* **WORK INSTRUCTION**: Every entry is to be returned verbatim.

* **MATERIAL FOR THIS EXERCISE**:
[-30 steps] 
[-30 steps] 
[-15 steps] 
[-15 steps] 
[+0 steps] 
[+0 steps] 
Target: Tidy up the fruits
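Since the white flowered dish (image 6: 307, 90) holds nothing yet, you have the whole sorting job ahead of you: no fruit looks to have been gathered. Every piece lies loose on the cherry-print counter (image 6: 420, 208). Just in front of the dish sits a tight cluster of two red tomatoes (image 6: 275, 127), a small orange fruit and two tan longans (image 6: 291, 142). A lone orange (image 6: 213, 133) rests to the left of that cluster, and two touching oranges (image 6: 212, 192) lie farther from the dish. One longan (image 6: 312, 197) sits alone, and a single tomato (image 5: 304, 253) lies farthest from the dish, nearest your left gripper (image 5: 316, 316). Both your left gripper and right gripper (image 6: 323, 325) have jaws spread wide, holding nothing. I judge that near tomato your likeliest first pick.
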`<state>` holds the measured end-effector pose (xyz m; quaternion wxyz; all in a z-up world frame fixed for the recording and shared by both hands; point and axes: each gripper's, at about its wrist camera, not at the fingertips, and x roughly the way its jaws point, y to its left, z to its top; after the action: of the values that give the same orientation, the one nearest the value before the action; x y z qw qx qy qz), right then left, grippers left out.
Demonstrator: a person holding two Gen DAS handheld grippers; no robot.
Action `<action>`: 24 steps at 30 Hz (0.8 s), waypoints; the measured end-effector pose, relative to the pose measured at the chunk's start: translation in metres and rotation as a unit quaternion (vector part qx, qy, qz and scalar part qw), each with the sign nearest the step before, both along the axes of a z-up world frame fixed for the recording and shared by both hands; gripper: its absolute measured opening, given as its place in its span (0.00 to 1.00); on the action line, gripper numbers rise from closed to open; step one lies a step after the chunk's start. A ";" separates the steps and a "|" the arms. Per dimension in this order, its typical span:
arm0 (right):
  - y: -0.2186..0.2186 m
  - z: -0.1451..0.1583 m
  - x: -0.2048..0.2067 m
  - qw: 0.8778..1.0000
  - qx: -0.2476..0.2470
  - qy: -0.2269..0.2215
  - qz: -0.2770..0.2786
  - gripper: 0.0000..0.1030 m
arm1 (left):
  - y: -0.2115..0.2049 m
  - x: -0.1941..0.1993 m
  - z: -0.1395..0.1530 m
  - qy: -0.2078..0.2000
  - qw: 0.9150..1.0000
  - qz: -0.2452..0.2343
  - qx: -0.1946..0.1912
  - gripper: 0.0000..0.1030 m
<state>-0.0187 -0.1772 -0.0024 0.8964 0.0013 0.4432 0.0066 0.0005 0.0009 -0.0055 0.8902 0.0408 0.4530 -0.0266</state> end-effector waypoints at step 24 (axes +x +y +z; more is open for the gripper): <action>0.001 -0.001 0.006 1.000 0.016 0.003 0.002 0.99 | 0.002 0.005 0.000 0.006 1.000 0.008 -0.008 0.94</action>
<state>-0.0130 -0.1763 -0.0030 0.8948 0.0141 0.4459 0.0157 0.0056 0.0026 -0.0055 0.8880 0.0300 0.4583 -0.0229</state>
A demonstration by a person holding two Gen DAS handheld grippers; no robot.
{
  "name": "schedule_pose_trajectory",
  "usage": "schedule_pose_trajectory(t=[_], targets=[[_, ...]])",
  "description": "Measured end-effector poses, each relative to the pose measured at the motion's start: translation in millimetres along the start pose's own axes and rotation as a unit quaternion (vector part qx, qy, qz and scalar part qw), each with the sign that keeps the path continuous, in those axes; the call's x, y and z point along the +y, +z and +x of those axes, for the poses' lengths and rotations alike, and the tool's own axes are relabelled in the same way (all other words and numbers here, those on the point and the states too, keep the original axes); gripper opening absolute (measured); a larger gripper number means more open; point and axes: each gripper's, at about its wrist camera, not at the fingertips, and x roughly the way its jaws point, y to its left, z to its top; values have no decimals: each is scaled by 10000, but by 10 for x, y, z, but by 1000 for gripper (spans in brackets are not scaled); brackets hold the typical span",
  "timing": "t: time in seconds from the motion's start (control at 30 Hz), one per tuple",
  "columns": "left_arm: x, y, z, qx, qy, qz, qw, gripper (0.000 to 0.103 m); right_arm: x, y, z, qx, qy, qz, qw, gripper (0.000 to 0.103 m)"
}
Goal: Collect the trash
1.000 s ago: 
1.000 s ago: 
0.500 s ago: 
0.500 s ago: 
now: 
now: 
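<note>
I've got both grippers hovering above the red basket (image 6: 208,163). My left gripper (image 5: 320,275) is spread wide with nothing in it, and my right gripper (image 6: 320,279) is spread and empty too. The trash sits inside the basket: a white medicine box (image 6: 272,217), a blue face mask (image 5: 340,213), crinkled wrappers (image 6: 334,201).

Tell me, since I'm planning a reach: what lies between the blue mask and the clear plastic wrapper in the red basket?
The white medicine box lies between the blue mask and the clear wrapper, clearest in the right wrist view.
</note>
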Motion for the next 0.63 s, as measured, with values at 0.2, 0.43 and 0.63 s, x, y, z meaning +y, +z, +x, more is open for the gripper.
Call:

* **EXERCISE SOLUTION**:
[-30 steps] 
[-30 steps] 
[-15 steps] 
[-15 steps] 
[+0 steps] 
[+0 steps] 
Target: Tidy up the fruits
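Since the white flowered dish (image 6: 307, 90) holds nothing yet, you have the whole sorting job ahead of you: no fruit looks to have been gathered. Every piece lies loose on the cherry-print counter (image 6: 420, 208). Just in front of the dish sits a tight cluster of two red tomatoes (image 6: 275, 127), a small orange fruit and two tan longans (image 6: 291, 142). A lone orange (image 6: 213, 133) rests to the left of that cluster, and two touching oranges (image 6: 212, 192) lie farther from the dish. One longan (image 6: 312, 197) sits alone, and a single tomato (image 5: 304, 253) lies farthest from the dish, nearest your left gripper (image 5: 316, 316). Both your left gripper and right gripper (image 6: 323, 325) have jaws spread wide, holding nothing. I judge that near tomato your likeliest first pick.
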`<state>` holds the measured end-effector pose (xyz m; quaternion wxyz; all in a z-up world frame fixed for the recording and shared by both hands; point and axes: each gripper's, at about its wrist camera, not at the fingertips, and x roughly the way its jaws point, y to its left, z to its top; after the action: of the values that give the same orientation, the one nearest the value before the action; x y z qw qx qy qz), right then left, grippers left out.
Demonstrator: a person holding two Gen DAS handheld grippers; no robot.
Action `<action>`: 24 steps at 30 Hz (0.8 s), waypoints; the measured end-effector pose, relative to the pose measured at the chunk's start: translation in metres and rotation as a unit quaternion (vector part qx, qy, qz and scalar part qw), each with the sign nearest the step before, both along the axes of a z-up world frame fixed for the recording and shared by both hands; gripper: its absolute measured opening, given as its place in its span (0.00 to 1.00); on the action line, gripper numbers rise from closed to open; step one lies a step after the chunk's start. A ";" separates the steps and a "|" the arms. Per dimension in this order, its typical span:
arm0 (right):
  - y: -0.2186..0.2186 m
  - z: -0.1451..0.1583 m
  - x: -0.2048..0.2067 m
  - qw: 0.8778..1.0000
  - qx: -0.2476..0.2470
  - qy: -0.2269..0.2215
  - qz: -0.2770..0.2786
  - gripper: 0.0000..0.1030 m
arm1 (left):
  - y: -0.2115..0.2049 m
  - x: -0.1941..0.1993 m
  - z: -0.1395..0.1530 m
  - qy: -0.2078..0.2000
  - qw: 0.9150..1.0000
  - qz: -0.2452..0.2343
  - qx: -0.1946..0.1912
  - gripper: 0.0000..0.1030 m
<state>-0.0187 -0.1772 -0.0024 0.8964 0.0013 0.4432 0.0066 0.0005 0.0009 -0.0055 0.8902 0.0408 0.4530 -0.0266</state> end-effector waypoints at step 24 (axes +x +y +z; more is open for the gripper): <action>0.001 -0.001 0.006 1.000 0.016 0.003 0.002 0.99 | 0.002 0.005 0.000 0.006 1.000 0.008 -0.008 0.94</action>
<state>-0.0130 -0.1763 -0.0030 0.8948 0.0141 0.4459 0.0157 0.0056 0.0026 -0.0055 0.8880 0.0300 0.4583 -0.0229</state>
A demonstration by a person holding two Gen DAS handheld grippers; no robot.
{
  "name": "schedule_pose_trajectory",
  "usage": "schedule_pose_trajectory(t=[_], targets=[[_, ...]])",
  "description": "Measured end-effector poses, each relative to the pose measured at the motion's start: translation in millimetres along the start pose's own axes and rotation as a unit quaternion (vector part qx, qy, qz and scalar part qw), each with the sign that keeps the path continuous, in those axes; the call's x, y and z point along the +y, +z and +x of those axes, for the poses' lengths and rotations alike, and the tool's own axes are relabelled in the same way (all other words and numbers here, those on the point and the states too, keep the original axes); gripper opening absolute (measured); a larger gripper number means more open; point and axes: each gripper's, at about its wrist camera, not at the fingertips, and x roughly the way its jaws point, y to its left, z to its top; values have no decimals: each is scaled by 10000, but by 10 for x, y, z, but by 1000 for gripper (spans in brackets are not scaled); brackets hold the typical span",
  "timing": "t: time in seconds from the motion's start (control at 30 Hz), one per tuple",
  "columns": "left_arm: x, y, z, qx, qy, qz, qw, gripper (0.000 to 0.103 m); right_arm: x, y, z, qx, qy, qz, qw, gripper (0.000 to 0.103 m)"
}
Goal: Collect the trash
1.000 s ago: 
1.000 s ago: 
0.500 s ago: 
0.500 s ago: 
now: 
now: 
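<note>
I've got both grippers hovering above the red basket (image 6: 208,163). My left gripper (image 5: 320,275) is spread wide with nothing in it, and my right gripper (image 6: 320,279) is spread and empty too. The trash sits inside the basket: a white medicine box (image 6: 272,217), a blue face mask (image 5: 340,213), crinkled wrappers (image 6: 334,201).

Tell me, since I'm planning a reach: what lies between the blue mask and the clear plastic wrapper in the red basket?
The white medicine box lies between the blue mask and the clear wrapper, clearest in the right wrist view.
</note>
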Motion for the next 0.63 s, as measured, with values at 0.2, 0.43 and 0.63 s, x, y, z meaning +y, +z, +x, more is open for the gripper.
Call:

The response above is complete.